WHAT IS BEING ASKED: Only lines holding the word "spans" are needed; copy each of them from the material.

DATASET EXCERPTS:
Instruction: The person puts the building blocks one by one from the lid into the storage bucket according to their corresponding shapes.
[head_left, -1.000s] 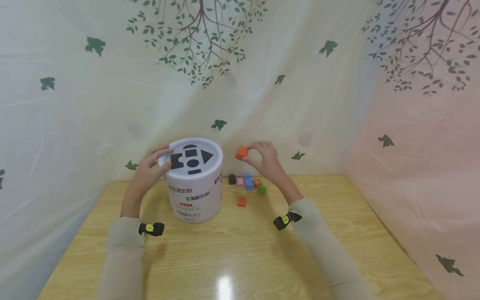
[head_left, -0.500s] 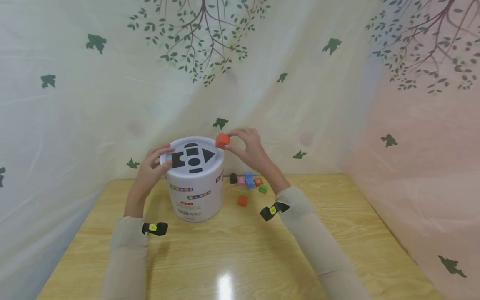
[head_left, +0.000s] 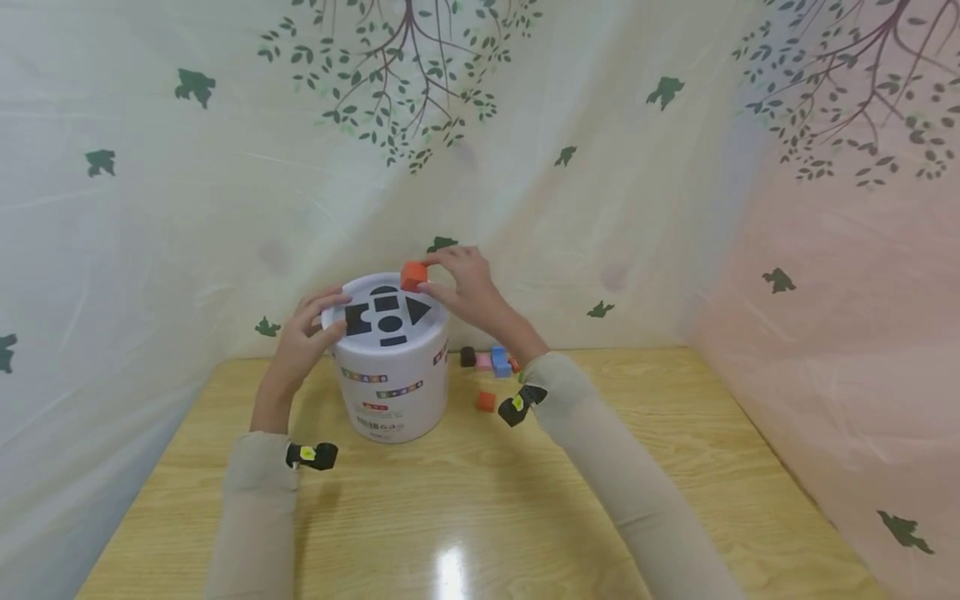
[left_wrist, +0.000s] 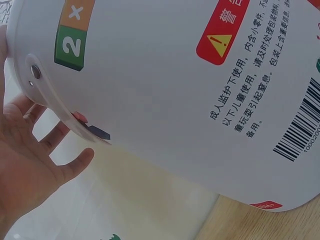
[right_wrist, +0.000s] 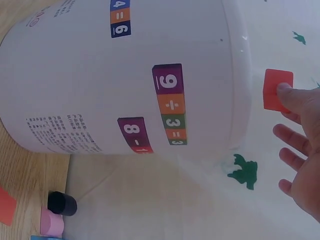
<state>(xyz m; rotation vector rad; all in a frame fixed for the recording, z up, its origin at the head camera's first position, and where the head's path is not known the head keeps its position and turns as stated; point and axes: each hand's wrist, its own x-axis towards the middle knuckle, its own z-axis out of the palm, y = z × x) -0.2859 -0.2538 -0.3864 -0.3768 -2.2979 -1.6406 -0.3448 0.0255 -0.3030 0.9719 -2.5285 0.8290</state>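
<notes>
A white lidded bucket (head_left: 397, 392) with printed number strips stands upright at the back of the table. Its lid has black shape-sorting openings, including a triangle, a circle and a square. My left hand (head_left: 295, 350) rests at the left of the rim, fingers extended and spread over the lid's edge; the left wrist view shows its relaxed thumb (left_wrist: 77, 164) beside the bucket wall. Between thumb and fingers, my right hand (head_left: 472, 287) pinches an orange block (head_left: 414, 276) above the far right part of the lid. In the right wrist view the block (right_wrist: 272, 89) hangs clear of the rim.
Right of the bucket lie a black block (head_left: 468, 357), a pink block (head_left: 483, 362) and a blue block (head_left: 501, 361), with others partly behind the right wrist. Another orange block (head_left: 486, 402) lies nearer. A printed curtain (head_left: 600, 208) hangs behind the wooden table (head_left: 405, 517).
My right hand has carried the orange block leftward and slightly up, from beside the bucket to over its lid. The left hand stays at the rim.
</notes>
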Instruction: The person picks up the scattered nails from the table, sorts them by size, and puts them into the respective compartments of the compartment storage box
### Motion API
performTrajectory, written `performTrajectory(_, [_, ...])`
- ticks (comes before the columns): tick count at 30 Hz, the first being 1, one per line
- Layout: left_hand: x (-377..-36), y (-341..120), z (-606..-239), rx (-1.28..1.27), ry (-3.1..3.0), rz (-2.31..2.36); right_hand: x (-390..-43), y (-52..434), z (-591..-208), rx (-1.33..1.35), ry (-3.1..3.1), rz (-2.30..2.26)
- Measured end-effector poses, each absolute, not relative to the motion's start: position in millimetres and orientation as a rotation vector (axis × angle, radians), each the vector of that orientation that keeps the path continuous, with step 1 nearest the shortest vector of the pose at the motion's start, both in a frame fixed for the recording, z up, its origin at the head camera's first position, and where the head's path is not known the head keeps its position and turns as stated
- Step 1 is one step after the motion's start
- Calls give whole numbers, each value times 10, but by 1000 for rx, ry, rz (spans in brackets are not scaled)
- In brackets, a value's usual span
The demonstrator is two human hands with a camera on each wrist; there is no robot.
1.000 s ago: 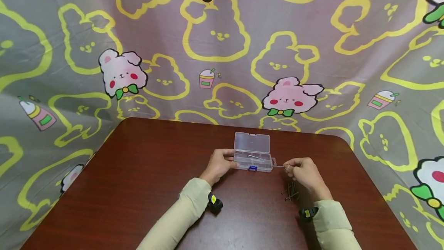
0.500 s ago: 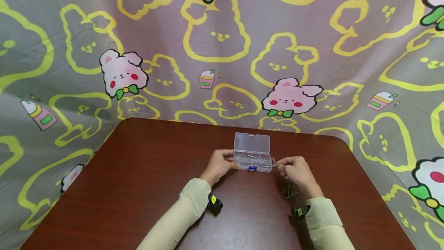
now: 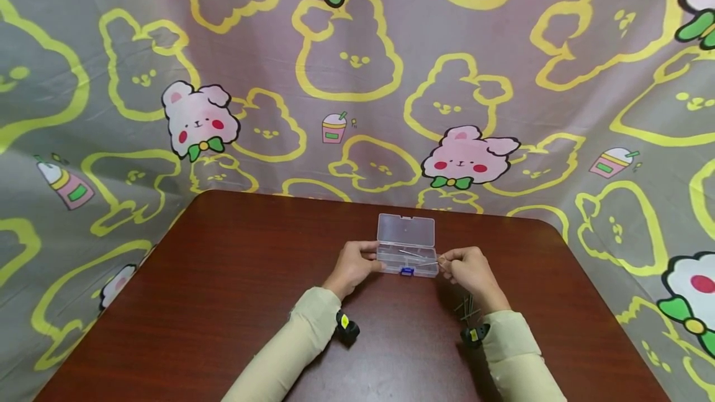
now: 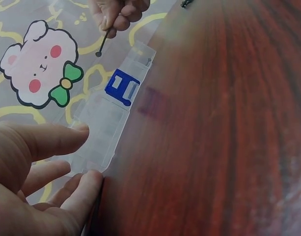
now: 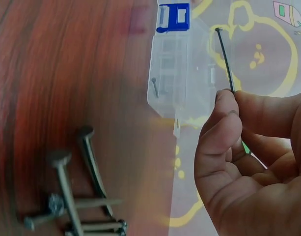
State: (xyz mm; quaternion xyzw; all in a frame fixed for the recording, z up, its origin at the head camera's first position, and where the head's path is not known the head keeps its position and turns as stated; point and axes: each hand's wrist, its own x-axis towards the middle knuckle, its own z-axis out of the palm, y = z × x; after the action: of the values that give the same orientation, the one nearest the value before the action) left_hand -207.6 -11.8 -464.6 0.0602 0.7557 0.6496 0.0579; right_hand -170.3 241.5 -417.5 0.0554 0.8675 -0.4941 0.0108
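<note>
A clear plastic box with a blue latch stands on the table, its lid raised at the back. My left hand holds the box's left end between thumb and fingers. Thumb and forefinger of my right hand pinch a long thin nail near one end. Its flat head points left, over the box's right part. One nail lies in the back part of the box. Another small nail shows through the front wall at the right end.
Several loose nails lie crossed in a heap on the brown table, right of the box and beside my right wrist. Behind the table hangs a grey cloth printed with yellow outlines and rabbit faces.
My right hand has moved left with the nail, from beside the box until the nail's head overlaps the box's right part. The left hand and the box have stayed put.
</note>
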Motion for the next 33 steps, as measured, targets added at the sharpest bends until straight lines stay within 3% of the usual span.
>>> performTrajectory(33, [-2068, -135, -4670, 213, 2278, 2002, -1878, 2045, -4231, 234, 2867, -1353])
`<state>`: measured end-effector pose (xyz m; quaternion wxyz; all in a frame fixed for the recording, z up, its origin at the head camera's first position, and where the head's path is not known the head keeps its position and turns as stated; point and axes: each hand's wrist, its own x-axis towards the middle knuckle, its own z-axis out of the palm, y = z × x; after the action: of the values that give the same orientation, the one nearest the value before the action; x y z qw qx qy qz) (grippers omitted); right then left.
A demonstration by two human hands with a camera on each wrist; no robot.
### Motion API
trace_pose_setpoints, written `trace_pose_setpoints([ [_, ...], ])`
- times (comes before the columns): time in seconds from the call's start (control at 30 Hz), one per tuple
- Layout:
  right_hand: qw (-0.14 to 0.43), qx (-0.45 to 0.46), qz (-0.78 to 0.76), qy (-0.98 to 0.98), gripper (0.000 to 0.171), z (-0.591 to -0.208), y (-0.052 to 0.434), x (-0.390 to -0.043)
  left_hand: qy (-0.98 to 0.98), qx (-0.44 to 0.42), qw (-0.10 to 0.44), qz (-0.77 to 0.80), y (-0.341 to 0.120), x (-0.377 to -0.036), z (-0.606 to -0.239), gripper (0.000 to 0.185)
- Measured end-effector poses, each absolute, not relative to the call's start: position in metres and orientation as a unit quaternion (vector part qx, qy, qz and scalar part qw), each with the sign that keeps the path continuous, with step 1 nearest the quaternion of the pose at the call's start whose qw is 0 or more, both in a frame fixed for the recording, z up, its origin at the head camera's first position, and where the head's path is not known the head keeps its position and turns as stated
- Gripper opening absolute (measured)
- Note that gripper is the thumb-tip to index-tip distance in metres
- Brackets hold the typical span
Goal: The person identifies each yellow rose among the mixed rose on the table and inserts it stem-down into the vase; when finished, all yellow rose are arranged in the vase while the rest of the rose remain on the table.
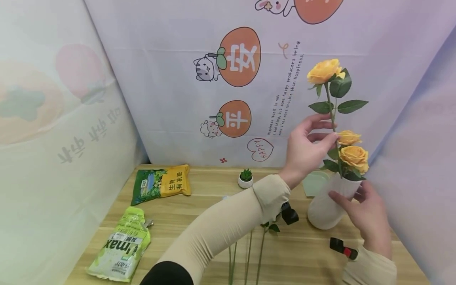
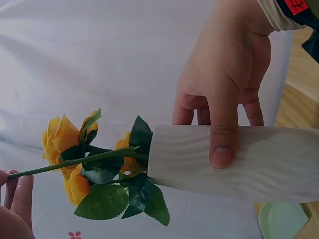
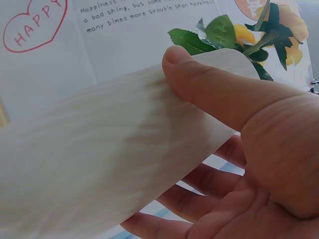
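Observation:
My left hand point(image 1: 307, 149) pinches the green stem of a yellow rose point(image 1: 325, 72) between thumb and fingers, with the bloom up and the stem pointing down. In the left wrist view, the stem's cut end point(image 2: 133, 150) shows free near the mouth of a white vase point(image 2: 269, 162). My right hand point(image 1: 371, 215) grips this vase near its top, thumb on the near side and fingers round the other, as the right wrist view also shows. The vase leans to the right on the table. More yellow roses point(image 1: 354, 158) with green leaves stand in it.
Several green stems point(image 1: 248, 257) lie on the wooden table point(image 1: 199, 215), partly hidden by my left arm. A small potted succulent point(image 1: 246, 178) and a pale green dish point(image 1: 315, 183) sit toward the back. A yellow-green bag point(image 1: 162, 184) and a lime bag point(image 1: 122, 245) lie left.

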<state>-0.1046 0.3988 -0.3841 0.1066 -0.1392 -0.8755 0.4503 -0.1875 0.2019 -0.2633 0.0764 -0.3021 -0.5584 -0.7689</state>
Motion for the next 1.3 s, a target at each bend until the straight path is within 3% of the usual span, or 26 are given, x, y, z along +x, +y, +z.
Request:
trace_pose_setpoints([
  [0.43,0.127,-0.128,0.444,-0.877,0.098,-0.387,0.396,-0.102,-0.64,-0.335,0.154,-0.674,0.227,-0.195,-0.282,0.038],
  [1.3,0.124,-0.132,0.448,-0.876,0.099,-0.384,0.396,-0.102,-0.698,-0.327,0.104,-0.629,0.239,-0.201,-0.34,0.028],
])
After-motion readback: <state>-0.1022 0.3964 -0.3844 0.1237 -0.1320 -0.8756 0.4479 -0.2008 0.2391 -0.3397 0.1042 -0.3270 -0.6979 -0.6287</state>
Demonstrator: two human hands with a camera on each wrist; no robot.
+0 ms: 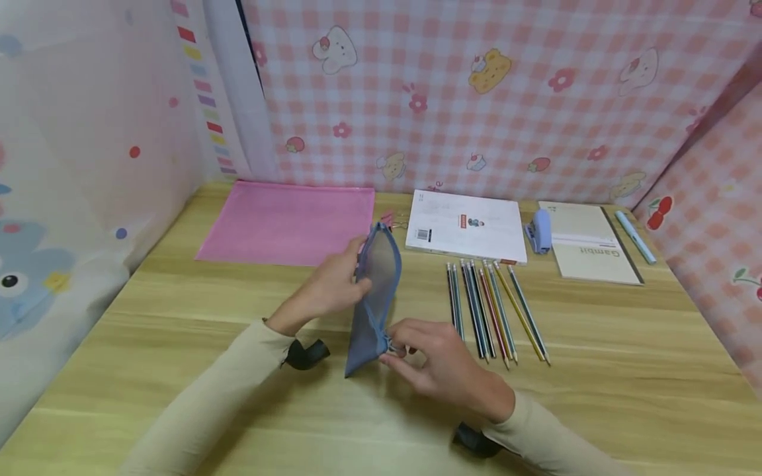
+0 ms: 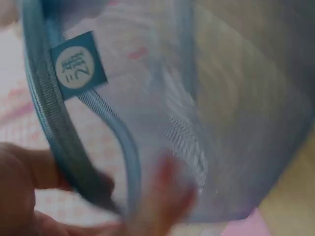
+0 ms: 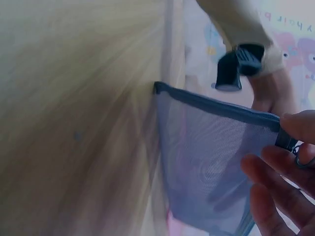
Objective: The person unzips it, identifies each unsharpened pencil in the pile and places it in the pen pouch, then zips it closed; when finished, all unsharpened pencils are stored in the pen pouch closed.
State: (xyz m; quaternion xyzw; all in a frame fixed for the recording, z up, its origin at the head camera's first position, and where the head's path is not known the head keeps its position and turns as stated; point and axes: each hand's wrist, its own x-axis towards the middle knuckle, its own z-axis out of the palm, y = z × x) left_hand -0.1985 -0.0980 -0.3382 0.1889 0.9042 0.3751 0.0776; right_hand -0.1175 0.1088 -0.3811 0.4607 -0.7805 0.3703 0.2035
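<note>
A blue mesh zipper pouch (image 1: 364, 340) stands on edge over the table, its zipped mouth spread apart. My left hand (image 1: 333, 284) grips the far part of its rim, thumb near the opening. At the near end of the zipper, my right hand (image 1: 440, 363) pinches the pouch corner between thumb and fingers. A small dark wire loop (image 3: 298, 151) shows by those fingertips in the right wrist view; what it belongs to I cannot tell. The left wrist view shows a blue label (image 2: 78, 66) on the see-through mesh, with the left fingers blurred.
A pink zipper pouch (image 1: 292, 225) lies flat at the back left, small pink and wire pieces (image 1: 389, 219) beside it. Several pencils (image 1: 488, 311) lie right of centre. Behind them are a white book (image 1: 440, 215), a blue stapler (image 1: 540, 231), a Gambit notebook (image 1: 586, 258) and a light-blue pen (image 1: 634, 237).
</note>
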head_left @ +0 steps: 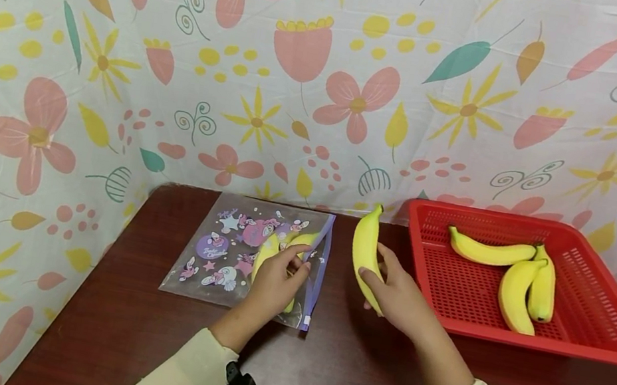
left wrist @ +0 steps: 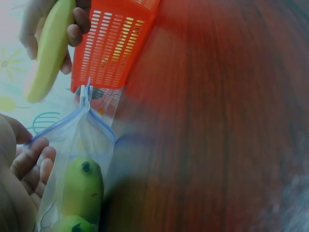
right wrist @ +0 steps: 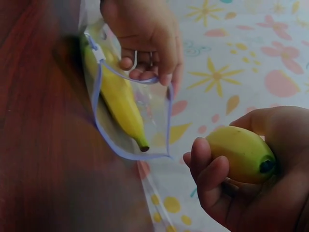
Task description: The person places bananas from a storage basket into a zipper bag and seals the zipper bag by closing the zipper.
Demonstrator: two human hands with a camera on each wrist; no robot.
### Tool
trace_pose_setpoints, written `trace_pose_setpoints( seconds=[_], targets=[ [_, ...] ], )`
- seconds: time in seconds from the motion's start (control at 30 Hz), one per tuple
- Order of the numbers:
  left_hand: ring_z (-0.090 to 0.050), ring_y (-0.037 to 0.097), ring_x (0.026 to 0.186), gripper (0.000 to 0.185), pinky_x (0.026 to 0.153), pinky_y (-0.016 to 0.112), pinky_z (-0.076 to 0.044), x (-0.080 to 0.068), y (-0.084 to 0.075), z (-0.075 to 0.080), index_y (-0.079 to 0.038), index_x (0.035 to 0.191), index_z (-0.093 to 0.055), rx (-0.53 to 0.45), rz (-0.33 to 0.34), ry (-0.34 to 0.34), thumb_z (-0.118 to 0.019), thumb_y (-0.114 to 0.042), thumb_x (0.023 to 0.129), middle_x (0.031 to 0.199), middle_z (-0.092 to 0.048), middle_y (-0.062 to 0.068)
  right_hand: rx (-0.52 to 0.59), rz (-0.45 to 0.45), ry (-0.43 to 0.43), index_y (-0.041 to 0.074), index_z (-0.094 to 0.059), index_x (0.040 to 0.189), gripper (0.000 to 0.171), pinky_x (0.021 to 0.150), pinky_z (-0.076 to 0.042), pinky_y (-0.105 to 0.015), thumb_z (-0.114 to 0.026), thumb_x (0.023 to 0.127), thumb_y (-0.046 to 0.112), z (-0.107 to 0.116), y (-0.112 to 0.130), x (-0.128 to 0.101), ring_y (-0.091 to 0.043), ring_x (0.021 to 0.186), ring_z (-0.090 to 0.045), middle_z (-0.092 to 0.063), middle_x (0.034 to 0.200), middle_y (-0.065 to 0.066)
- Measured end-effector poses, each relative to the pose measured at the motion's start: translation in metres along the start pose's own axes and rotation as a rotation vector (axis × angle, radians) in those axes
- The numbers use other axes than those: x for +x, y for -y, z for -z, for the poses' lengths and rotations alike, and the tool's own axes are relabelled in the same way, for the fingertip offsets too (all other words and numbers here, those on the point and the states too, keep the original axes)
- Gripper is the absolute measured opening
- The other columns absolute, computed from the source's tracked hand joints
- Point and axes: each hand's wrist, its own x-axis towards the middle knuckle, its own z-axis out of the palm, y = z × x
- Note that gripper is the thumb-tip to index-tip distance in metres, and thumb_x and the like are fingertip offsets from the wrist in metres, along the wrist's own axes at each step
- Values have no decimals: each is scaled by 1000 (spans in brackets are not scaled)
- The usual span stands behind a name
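pinching the zip bag mouth, left hand half-hides its bananas; right hand grips a banana

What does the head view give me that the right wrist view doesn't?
Only the head view shows the red basket with three bananas in the basket and the brown table.

Only the right wrist view shows the bag's open mouth, held up by the left hand's fingers, and the stem tip of the banana inside the bag.

Both show the left hand pinching the printed zip bag, and the right hand gripping a banana beside it.
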Motion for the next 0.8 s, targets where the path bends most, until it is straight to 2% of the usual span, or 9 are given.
trace_pose_setpoints(
  seconds=[0.17, 0.4, 0.57, 0.8],
  targets=[
    [-60, 5, 69, 33, 68, 20, -53, 0, 0, 0, -14, 128, -67, -2, 1, 2, -65, -17, 96, 80, -68, -2, 20, 21, 27, 10, -23, 157, 68, 53, -54, -36, -57, 102, 31, -9, -4, 3, -27, 66, -66, -60, 109, -19],
    [-60, 5, 69, 33, 68, 21, -53, 0, 1, 1, -13, 128, -67, -5, -2, 1, -64, -17, 96, 81, -68, -2, 32, -6, 57, 10, -27, 155, 65, 55, -54, -35, -57, 101, 32, -18, -7, 6, -23, 64, -64, -60, 112, -18],
    [-61, 6, 69, 33, 68, 21, -53, 0, 1, 1, -13, 129, -67, -2, -2, -3, -64, -17, 96, 81, -67, -2, 37, -7, 76, 10, -29, 154, 63, 55, -56, -38, -57, 101, 31, -24, -9, 6, -25, 65, -64, -61, 104, -17],
    [-60, 6, 70, 33, 69, 21, -53, 0, 0, 1, -13, 129, -66, 1, -7, 1, -63, -17, 97, 82, -66, -2, 63, -23, 103, 8, -36, 150, 59, 55, -59, -42, -59, 100, 29, -33, -12, 8, -25, 62, -63, -60, 104, -16]
  ],
)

WRITTEN SOLUTION:
- Calls give whole numbers, each value times 10, but by 1000 for rx, ry, rz (spans in brackets are not scaled)
- Values have no decimals: each is scaled by 1000 (spans in brackets are not scaled)

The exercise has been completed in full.